“Acquired?” Jason echoed, the word tasting like ash in his mouth.
I reached into the pocket of my sweatpants and pulled out my phone. I didn’t open a photo album. I opened a secure, encrypted PDF. I laid the phone flat on the marble, sliding it toward him.
“Meet Ironclad Holdings, LLC,” I said smoothly. “A private asset management firm that officially purchased the entirety of Apex Consulting’s commercial debt at 9:02 a.m. yesterday. One hundred and fifty thousand dollars. Plus all accumulated interest and penalties.”
Frank leaned heavily over the marble, squinting through his bifocals at the screen. He read the primary signatory name at the bottom of the document. The color rapidly drained from his weathered face. He looked up, his voice cracking.
“Emily… you own the company?” Frank asked.
“No, Frank,” I corrected him gently. “I don’t own his company. I am the sole, senior secured creditor of his company. I own the debt.”
Jason gripped the edge of the marble island so hard his knuckles turned white. “That’s… that’s illegal! You can’t just buy my debt secretly!”
“It is a free market, Jason,” I replied, my tone clinical and detached. “Commercial debt is bought and sold every single day. And because you have been in default for over ninety days on the original terms, the debt was classified as distressed. I simply bought it at a slight premium to expedite the transfer.”
Linda violently grabbed the sleeve of Jason’s shirt, her manicured nails digging into the fabric. “What does this mean, Jason? Tell me what she is saying!”
Jason couldn’t look at his mother. He was staring at me, the hazel eyes finally recognizing the true nature of the woman he had fatally underestimated for years.
“It means,” I explained to Linda, ensuring the financial reality crushed them with maximum efficiency, “that Jason doesn’t owe the bank anymore. He owes me. Every single laptop, every piece of office furniture, the intellectual property, the client list, the very lease of his office space—it was all put up as collateral for that toxic loan.”

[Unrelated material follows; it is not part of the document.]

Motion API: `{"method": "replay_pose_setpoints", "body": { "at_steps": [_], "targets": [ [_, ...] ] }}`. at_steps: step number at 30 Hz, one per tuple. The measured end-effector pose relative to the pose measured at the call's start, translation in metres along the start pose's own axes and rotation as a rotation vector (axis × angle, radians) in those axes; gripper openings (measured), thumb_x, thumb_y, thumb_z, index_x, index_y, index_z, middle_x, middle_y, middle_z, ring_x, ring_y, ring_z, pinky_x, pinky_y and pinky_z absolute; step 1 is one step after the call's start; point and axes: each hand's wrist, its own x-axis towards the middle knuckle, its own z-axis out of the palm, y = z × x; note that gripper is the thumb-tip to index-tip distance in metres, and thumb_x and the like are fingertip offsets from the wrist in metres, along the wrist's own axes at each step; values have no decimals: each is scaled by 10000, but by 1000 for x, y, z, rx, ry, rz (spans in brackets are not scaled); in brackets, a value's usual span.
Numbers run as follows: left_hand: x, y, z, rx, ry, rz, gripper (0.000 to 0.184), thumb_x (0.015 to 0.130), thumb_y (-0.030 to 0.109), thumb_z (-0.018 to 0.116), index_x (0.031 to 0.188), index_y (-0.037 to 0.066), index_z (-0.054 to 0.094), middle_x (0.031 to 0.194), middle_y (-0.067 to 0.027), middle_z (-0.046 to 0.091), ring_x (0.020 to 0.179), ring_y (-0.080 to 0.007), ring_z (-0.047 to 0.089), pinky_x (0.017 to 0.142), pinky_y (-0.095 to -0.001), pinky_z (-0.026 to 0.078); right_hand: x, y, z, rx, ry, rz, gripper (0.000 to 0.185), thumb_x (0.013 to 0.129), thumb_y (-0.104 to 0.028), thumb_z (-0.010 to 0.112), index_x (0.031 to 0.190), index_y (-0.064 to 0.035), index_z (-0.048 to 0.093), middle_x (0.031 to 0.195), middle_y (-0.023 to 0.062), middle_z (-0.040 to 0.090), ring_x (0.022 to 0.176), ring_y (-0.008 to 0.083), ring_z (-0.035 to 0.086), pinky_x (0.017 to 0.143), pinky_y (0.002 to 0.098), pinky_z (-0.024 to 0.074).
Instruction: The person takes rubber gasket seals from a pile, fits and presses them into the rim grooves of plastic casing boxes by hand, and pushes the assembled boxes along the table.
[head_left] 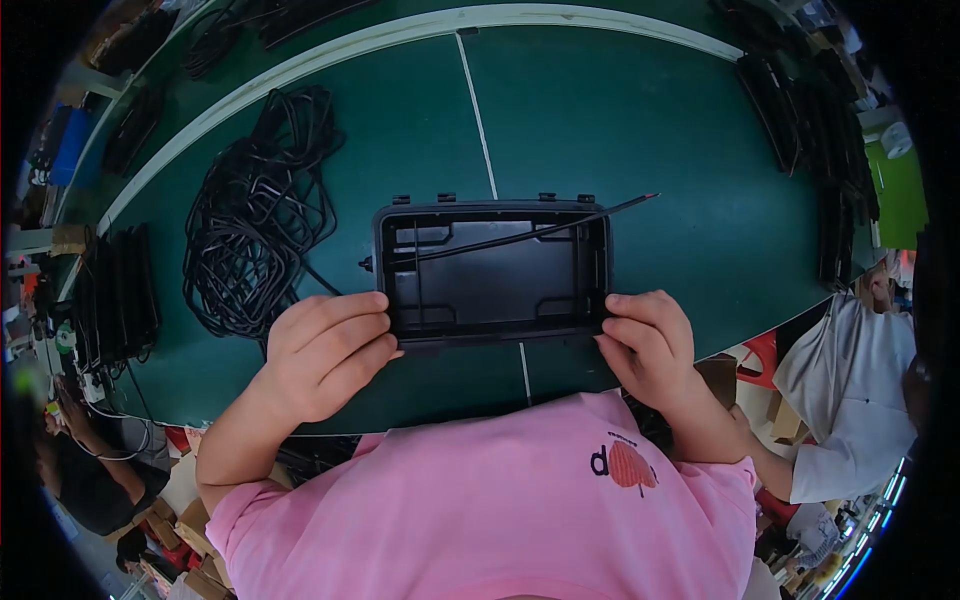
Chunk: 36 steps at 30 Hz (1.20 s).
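Head view, box: the open-topped black plastic box (495, 285) is at the clock centre, before the wearer; whether it rests on the table cannot be told.
Grip: left hand (335, 345) pinches its 8 o'clock corner, thumb against fingers; right hand (652, 342) pinches the 4 o'clock corner. Holding both ends probably keeps it level and leaves the inside unobstructed.
Heading: long axis runs 9 to 3 o'clock; the mouth faces up, hinge lugs (447, 198) toward 12.
Black cable lead (530, 232): lies across the box from the cable gland (366, 264) at 9, its red-tipped end past the rim at 2; the gland seemingly anchors it.
Cable heap (265, 190): loosely coiled at 10, apparently within left-hand reach.
Green table (650, 120): spreads beneath, toward 12.
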Motion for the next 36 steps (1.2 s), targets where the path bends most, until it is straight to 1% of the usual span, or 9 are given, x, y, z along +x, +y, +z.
{"method": "replay_pose_setpoints", "body": {
  "at_steps": [13, 17, 19, 23, 26, 28, 32, 34, 36],
  "targets": [
    [-5, -1, 4, 65, 25, 98, 197, 722, 39, 755, 894, 33, 658, 933, -88, 651, 901, -258, 678, 628, -291, 509, 0, 3, -6, -166, -77, -177, 245, 643, 7, 740, 877, 15, 666, 1037, 171, 671, 705, 213, 623, 556, 309, 462],
    [-9, -2, 7, 66, 46, 89, 201, 717, 36, 754, 892, 48, 657, 940, -80, 644, 910, -254, 674, 616, -282, 499, -4, 2, 0, -95, -22, -93, 251, 657, 13, 756, 891, 8, 667, 1048, 168, 673, 691, 204, 624, 542, 300, 466],
    [-10, -2, 8, 61, 51, 86, 201, 716, 38, 754, 891, 52, 655, 943, -77, 642, 915, -253, 672, 614, -281, 498, -5, 1, 5, -9, 90, 15, 257, 669, 17, 774, 901, -5, 667, 1058, 162, 675, 671, 205, 626, 540, 303, 469],
    [-11, -2, 10, 54, 64, 86, 208, 713, 40, 760, 889, 57, 651, 944, -71, 635, 925, -253, 667, 614, -281, 498, -4, 4, 5, 18, 96, 27, 262, 671, 11, 787, 899, -14, 661, 1058, 158, 674, 658, 207, 628, 526, 301, 459],
    [-13, -2, 12, 42, 69, 87, 215, 713, 41, 766, 890, 64, 646, 946, -69, 630, 932, -254, 663, 619, -285, 500, -5, 7, 0, -14, 14, -13, 251, 673, 12, 786, 887, -12, 657, 1052, 160, 672, 666, 209, 631, 522, 300, 454],
    [-13, -3, 14, 35, 71, 88, 219, 714, 42, 767, 892, 69, 643, 950, -67, 626, 938, -254, 661, 623, -288, 501, -7, 9, 0, -126, 1, -149, 251, 667, 11, 790, 879, -16, 659, 1044, 167, 670, 658, 209, 627, 518, 300, 451],
    [-16, -2, 17, 25, 96, 79, 232, 718, 46, 769, 907, 77, 638, 964, -61, 620, 959, -251, 653, 634, -294, 506, -6, 8, 2, -125, 9, -142, 261, 677, 10, 783, 900, -23, 653, 1033, 167, 664, 680, 219, 637, 524, 301, 454],
    [-16, -2, 17, 28, 102, 77, 234, 720, 47, 768, 912, 77, 638, 969, -60, 619, 964, -251, 651, 638, -294, 507, -6, 6, 3, 39, 11, 39, 302, 689, 29, 782, 935, -35, 620, 1036, 157, 660, 759, 245, 658, 577, 314, 498],
    [-16, -1, 16, 41, 94, 75, 238, 720, 54, 769, 920, 71, 641, 965, -63, 622, 960, -252, 652, 646, -295, 510, -6, 4, 4, 99, 48, 80, 331, 690, 40, 783, 952, -40, 598, 1047, 152, 657, 811, 258, 661, 623, 321, 517]
  ]
}}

I turned my gaze back to Jason. “And because you are in gross default, Ironclad Holdings is exercising its right to call the loan. In full. Immediately.”
“I don’t have it!” Jason screamed, his voice breaking into a hysterical pitch. “You know I don’t have the liquidity to pay that off in one lump sum!”

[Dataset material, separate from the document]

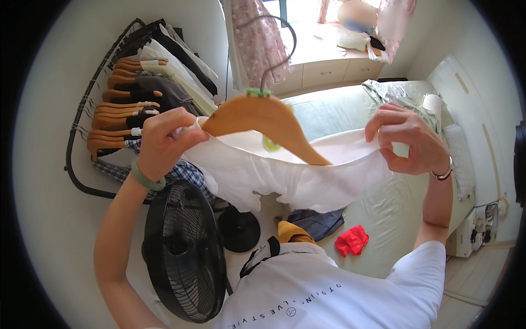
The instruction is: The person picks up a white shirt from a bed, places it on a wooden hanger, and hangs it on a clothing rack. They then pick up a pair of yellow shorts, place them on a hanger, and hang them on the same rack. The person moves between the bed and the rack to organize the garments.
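A thin white garment, apparently shorts, stretches by its waistband between my two hands. My left hand pinches the left end of the waistband, right against one end of a wooden hanger. My right hand grips the opposite end of the waistband between thumb and fingers. The hanger tilts, its other arm dipping inside the waist opening. Its metal hook points up, with a green piece at the base. Whether my left fingers also hold the hanger is hidden.
At the left, a black rack carries several clothes on wooden hangers. A black fan stands close below my left forearm. A bed with a pale green sheet lies at the right, bearing a red cloth and dark folded fabric.
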Motion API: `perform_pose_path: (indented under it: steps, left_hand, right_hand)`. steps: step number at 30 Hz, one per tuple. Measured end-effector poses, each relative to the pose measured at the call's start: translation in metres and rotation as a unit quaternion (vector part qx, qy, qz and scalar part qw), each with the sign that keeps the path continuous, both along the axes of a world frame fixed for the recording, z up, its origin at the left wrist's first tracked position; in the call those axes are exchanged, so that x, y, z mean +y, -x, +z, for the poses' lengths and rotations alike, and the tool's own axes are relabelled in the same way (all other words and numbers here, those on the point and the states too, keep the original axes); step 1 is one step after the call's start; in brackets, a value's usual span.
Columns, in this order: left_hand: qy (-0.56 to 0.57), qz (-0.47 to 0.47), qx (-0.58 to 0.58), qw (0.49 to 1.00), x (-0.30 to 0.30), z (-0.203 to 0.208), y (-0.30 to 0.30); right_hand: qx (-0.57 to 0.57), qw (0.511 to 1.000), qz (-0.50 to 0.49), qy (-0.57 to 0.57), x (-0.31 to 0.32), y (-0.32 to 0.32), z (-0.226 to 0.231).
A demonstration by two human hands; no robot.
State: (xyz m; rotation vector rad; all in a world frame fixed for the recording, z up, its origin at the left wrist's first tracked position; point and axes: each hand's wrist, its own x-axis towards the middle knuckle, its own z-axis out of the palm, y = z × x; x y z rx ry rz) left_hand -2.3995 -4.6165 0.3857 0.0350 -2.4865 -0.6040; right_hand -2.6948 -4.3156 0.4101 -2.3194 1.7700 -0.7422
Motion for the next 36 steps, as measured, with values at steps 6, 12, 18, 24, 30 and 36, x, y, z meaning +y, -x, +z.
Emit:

“I know,” I said softly. “Which is why, at 8:00 a.m. on Monday, my lawyers will file the paperwork to formally seize all of Apex Consulting’s assets. I am foreclosing your business, Jason. I am locking the doors to your office. You don’t have a clean slate. You don’t have an empire. You have absolutely nothing.”

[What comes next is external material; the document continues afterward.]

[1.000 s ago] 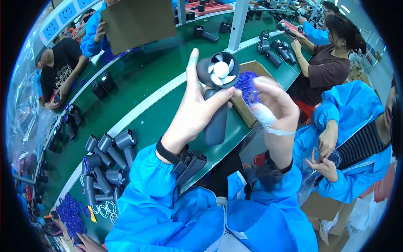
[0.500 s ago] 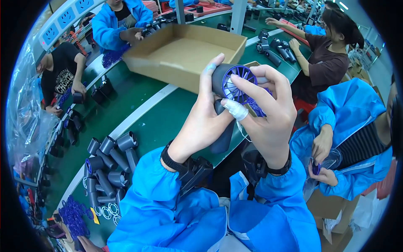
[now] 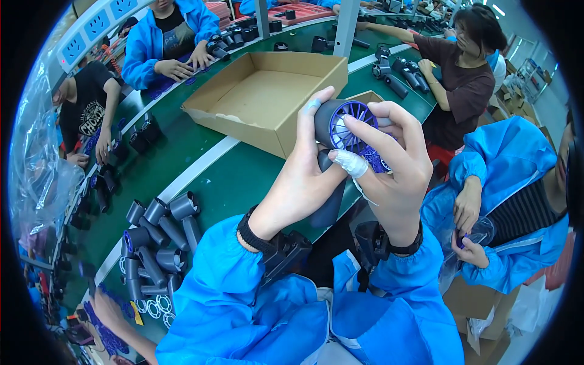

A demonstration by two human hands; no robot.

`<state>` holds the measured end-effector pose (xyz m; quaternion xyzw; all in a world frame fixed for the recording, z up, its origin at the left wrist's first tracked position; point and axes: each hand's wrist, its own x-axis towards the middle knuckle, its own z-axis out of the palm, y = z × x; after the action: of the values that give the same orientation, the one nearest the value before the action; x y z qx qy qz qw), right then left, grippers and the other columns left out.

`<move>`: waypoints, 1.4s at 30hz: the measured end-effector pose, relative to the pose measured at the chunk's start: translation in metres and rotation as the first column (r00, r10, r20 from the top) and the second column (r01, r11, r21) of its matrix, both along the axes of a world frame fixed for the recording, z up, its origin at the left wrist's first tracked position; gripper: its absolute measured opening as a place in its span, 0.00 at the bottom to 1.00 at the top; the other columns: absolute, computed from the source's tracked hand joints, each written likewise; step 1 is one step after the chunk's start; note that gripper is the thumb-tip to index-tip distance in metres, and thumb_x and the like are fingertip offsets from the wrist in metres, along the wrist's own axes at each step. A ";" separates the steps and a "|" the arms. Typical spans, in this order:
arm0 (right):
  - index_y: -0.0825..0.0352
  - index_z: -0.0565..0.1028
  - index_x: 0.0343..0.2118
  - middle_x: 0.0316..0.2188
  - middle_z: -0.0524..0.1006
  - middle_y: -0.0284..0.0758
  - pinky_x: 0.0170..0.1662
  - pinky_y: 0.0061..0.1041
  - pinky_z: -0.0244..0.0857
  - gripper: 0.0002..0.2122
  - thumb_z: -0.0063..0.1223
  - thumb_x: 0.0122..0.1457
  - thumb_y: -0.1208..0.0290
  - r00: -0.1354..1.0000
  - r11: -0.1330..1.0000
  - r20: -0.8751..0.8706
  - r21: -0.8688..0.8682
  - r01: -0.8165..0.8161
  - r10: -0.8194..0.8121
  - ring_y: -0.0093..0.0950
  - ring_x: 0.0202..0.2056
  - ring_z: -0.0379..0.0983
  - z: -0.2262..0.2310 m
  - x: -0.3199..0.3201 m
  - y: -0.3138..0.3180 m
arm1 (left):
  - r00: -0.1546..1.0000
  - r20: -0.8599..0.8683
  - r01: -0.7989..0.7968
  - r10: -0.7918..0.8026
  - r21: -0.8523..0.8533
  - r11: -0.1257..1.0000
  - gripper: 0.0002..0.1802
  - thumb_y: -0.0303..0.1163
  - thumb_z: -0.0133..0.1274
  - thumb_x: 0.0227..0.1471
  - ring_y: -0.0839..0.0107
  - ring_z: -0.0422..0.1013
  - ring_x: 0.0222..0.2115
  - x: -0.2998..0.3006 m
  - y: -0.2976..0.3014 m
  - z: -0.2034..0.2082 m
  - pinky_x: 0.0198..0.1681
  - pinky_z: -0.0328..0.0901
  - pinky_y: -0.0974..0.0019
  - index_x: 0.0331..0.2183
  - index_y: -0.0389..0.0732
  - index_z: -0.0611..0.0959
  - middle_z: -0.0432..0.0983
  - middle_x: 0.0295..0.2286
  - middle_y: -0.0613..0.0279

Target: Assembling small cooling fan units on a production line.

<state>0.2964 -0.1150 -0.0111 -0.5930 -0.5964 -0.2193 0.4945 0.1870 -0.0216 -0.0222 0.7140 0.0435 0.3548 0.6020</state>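
Observation:
A dark grey hair dryer housing (image 3: pixel 326 123) is raised above the bench, its round barrel turned toward the right and its handle slanting down. My left hand (image 3: pixel 298 176) wraps around the barrel from the left, thumb up along its side. A purple spoked grille (image 3: pixel 351 115) sits at the barrel's open end. My right hand (image 3: pixel 395 161) grips the grille's rim, one finger reaching across the spokes. White tape covers this hand's thumb, which lies near the lower rim. Purple rings (image 3: pixel 378 160) show partly behind the right hand, beside a small carton (image 3: pixel 368 96).
A shallow cardboard tray (image 3: pixel 234 118) stands beyond my hands. More grey housings (image 3: pixel 155 243) are heaped at left, with white rings (image 3: pixel 159 304) and a purple pile (image 3: pixel 109 337) nearby. Co-workers sit around the green bench (image 3: pixel 210 182); one in blue (image 3: pixel 505 164) is close at right.
The cardboard tray has come down and nearer, and the far co-worker's hands are now away from it. My hands shift slightly down and right with the housing. Another person's arm reaches in at lower left.

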 end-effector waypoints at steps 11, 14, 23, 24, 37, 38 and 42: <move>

Brooke emerged from the hallway. She had changed back into her own clothes, but her vibrant crimson coat suddenly looked significantly less like a symbol of victory, and far more like a glaring, hazardous warning label. She had heard everything.
She looked at Jason, not with love, but with the raw, unfiltered panic of a rat realizing it was trapped on a sinking ship.
“Jason…” Brooke whispered urgently. “You’re broke? You don’t even have the company?”
He spun around, glaring at her with a look of pure, concentrated venom. He was suddenly acutely aware that she wasn’t a loyal partner building a life with him; she was merely a parasite who was ready to flee the host the moment the blood ran dry.
“Stay the hell out of this, Brooke!” he bellowed.
Frank dropped his face into his hands, letting out a heavy, shuddering groan. He dragged his palms down his cheeks, turning toward the foyer. He began un-taping the box containing my grandmother’s photograph.
“Frank, what are you doing?” Linda cried out.